April 2019

These features and Azure Databricks platform improvements were released in April 2019.

Note

The release date and content listed below only corresponds to actual deployment of the Azure Public Cloud in most case.

It provide the evolution history of Azure Databricks service on Azure Public Cloud for your reference that may not be suitable for Azure operated by 21Vianet.

Note

Releases are staged. Your Azure Databricks account may not be updated until up to a week after the initial release date.

MLflow on Azure Databricks (GA)

April 25, 2019

Managed MLflow on Azure Databricks is now generally available. MLflow on Azure Databricks offers a hosted version of MLflow fully integrated with the Databricks security model and interactive workspace. See ML lifecycle management using MLflow.

Delta Lake on Azure Databricks

April 24, 2019

Databricks has open sourced the Delta Lake project. Delta Lake is a storage layer that brings reliability to data lakes built on HDFS and cloud storage by providing ACID transactions through optimistic concurrency control between writes and snapshot isolation for consistent reads during writes. Delta Lake also provides built-in data versioning for easy rollbacks and reproducing reports.

Note

What was previously called Databricks Delta is now the Delta Lake open source project plus optimizations available on Azure Databricks. See What is Delta Lake?.

MLflow runs sidebar

April 9 - 16, 2019: Version 2.95

You can now view the MLflow runs and the notebook revisions that produced these runs in a sidebar next to your notebook. In the notebook's right sidebar, click the Experiment icon Experiment icon.

See Create notebook experiment.

Access Azure Data Lake Storage Gen2 automatically with your Microsoft Entra ID credentials (GA)

April 9 - 16, 2019: Version 2.95

We are pleased to announce the general availability of automatic authentication to Azure Data Lake Storage Gen2 from Azure Databricks clusters using the same Microsoft Entra ID identity that you use to log into Azure Databricks.

Simply enable your cluster for Microsoft Entra ID credential passthrough, and commands that you run on that cluster will be able to read and write your data in Azure Data Lake Storage Gen2 without requiring you to configure service principal credentials for access to storage.

For more information, see Access Azure Data Lake Storage using Microsoft Entra ID credential passthrough (legacy).

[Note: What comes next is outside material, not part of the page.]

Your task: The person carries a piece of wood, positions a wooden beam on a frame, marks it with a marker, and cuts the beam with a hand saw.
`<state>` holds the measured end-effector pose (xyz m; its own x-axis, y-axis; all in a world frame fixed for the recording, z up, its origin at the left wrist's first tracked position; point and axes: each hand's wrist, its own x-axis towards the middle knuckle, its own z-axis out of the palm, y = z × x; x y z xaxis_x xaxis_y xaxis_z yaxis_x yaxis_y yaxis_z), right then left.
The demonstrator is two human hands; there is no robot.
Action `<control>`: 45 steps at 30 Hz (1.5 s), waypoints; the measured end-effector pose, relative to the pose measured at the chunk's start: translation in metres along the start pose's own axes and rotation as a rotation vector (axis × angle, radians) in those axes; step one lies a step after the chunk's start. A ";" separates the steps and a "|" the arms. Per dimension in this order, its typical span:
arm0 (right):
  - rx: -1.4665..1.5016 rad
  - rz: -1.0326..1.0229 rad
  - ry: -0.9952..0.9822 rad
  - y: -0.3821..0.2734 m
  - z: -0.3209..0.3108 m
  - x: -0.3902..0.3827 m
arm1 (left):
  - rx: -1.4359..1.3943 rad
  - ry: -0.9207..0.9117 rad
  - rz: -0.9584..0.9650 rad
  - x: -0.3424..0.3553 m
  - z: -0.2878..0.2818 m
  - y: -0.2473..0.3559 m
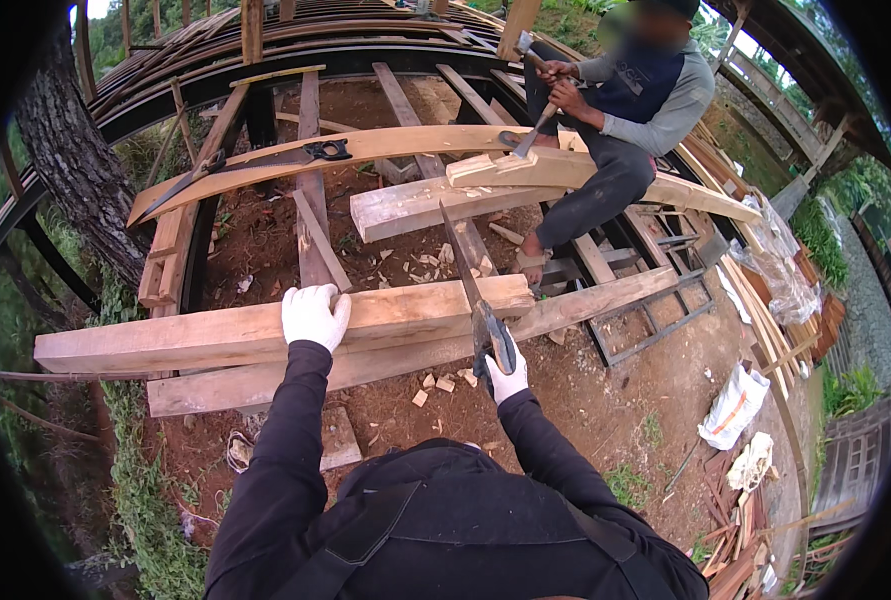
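Observation:
A thick squared timber beam (pixel 190 338) lies across the middle of the view. My left hand (pixel 315 317), in a white glove, rests on its top and near face with the fingers laid over it and the thumb apart. Closed around the dark handle of a handsaw (pixel 470 280) is my right hand (pixel 506 372), also gloved in white. The saw's blade points away from me and crosses the beam near its right end; how deep it sits in the wood I cannot tell. A second beam (pixel 575 308) runs just under and in front of the first.
Ahead on the right, a seated person (pixel 625 110) holds a long-handled adze (pixel 533 128) over a notched timber block (pixel 510 170). Another handsaw (pixel 230 172) lies on a curved plank (pixel 385 143). Wood chips litter the soil. At right are a metal frame (pixel 655 325) and white sack (pixel 733 405).

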<state>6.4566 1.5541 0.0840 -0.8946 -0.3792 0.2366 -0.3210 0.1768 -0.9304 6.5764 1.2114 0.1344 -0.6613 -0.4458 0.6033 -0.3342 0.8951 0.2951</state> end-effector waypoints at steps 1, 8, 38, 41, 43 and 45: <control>0.020 0.016 -0.005 0.000 0.000 0.000 | 0.001 -0.001 0.001 0.000 0.000 0.000; 0.044 0.018 -0.020 -0.001 0.000 0.001 | 0.006 -0.035 -0.011 0.001 -0.005 0.003; 0.091 0.021 -0.019 0.010 0.001 0.002 | 0.004 -0.015 0.002 0.000 0.000 0.000; 0.061 -0.004 -0.025 0.011 0.000 0.003 | 0.004 -0.017 0.004 0.001 0.001 0.000; 0.096 0.012 -0.023 0.011 0.001 0.002 | 0.005 -0.018 0.004 0.001 0.001 0.000; 0.059 0.010 -0.027 0.009 0.000 0.002 | 0.009 -0.009 0.010 0.001 0.000 0.000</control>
<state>6.4514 1.5551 0.0758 -0.8886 -0.4023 0.2203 -0.2927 0.1275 -0.9477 6.5759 1.2114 0.1348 -0.6704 -0.4369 0.5997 -0.3338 0.8994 0.2821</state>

Databricks Runtime 5.3 (GA)

April 3, 2019

Databricks Runtime 5.3 is now generally available. Databricks Runtime 5.3 includes new Delta Lake features and upgrades, and upgraded Python, R, Java, and Scala libraries.

Major upgrades include:

  • Databricks Delta time travel GA
  • MySQL table replication to Delta, Public Preview
  • Optimized DBFS FUSE folder for deep learning workloads
  • Notebook-scoped library improvements
  • New Databricks Advisor hints

For details, see Databricks Runtime 5.3 (EoS).

Databricks Runtime 5.3 ML (GA)

April 3, 2019

With Databricks Runtime 5.3 for Machine Learning, we have achieved our first GA of Databricks Runtime ML! Databricks Runtime ML provides a ready-to-go environment for machine learning and data science. It builds on Databricks Runtime and adds many popular machine learning libraries, including TensorFlow, PyTorch, Keras, and XGBoost. It also supports distributed training using Horovod.

This version is built on Databricks Runtime 5.3, with additional libraries, some different library versions, and Conda package management for Python libraries. Major new features since Databricks Runtime 5.2 ML Beta include:

  • MLlib integration with MLflow (Private Preview), which provides automatic logging of MLflow runs for models fit using the PySpark tuning algorithms CrossValidator and TrainValidationSplit.

    If you want to participate in the preview, contact your Databricks account team.

  • Upgrades to the PyArrow, Horovod, and TensorboardX libraries.

    The PyArrow update adds the ability to use BinaryType when you perform Arrow-based conversion and makes it available in pandas UDF.

For more information, see Databricks Runtime 5.3 ML (EoS). For instructions on creating a Databricks Runtime ML cluster, see AI and machine learning on Databricks.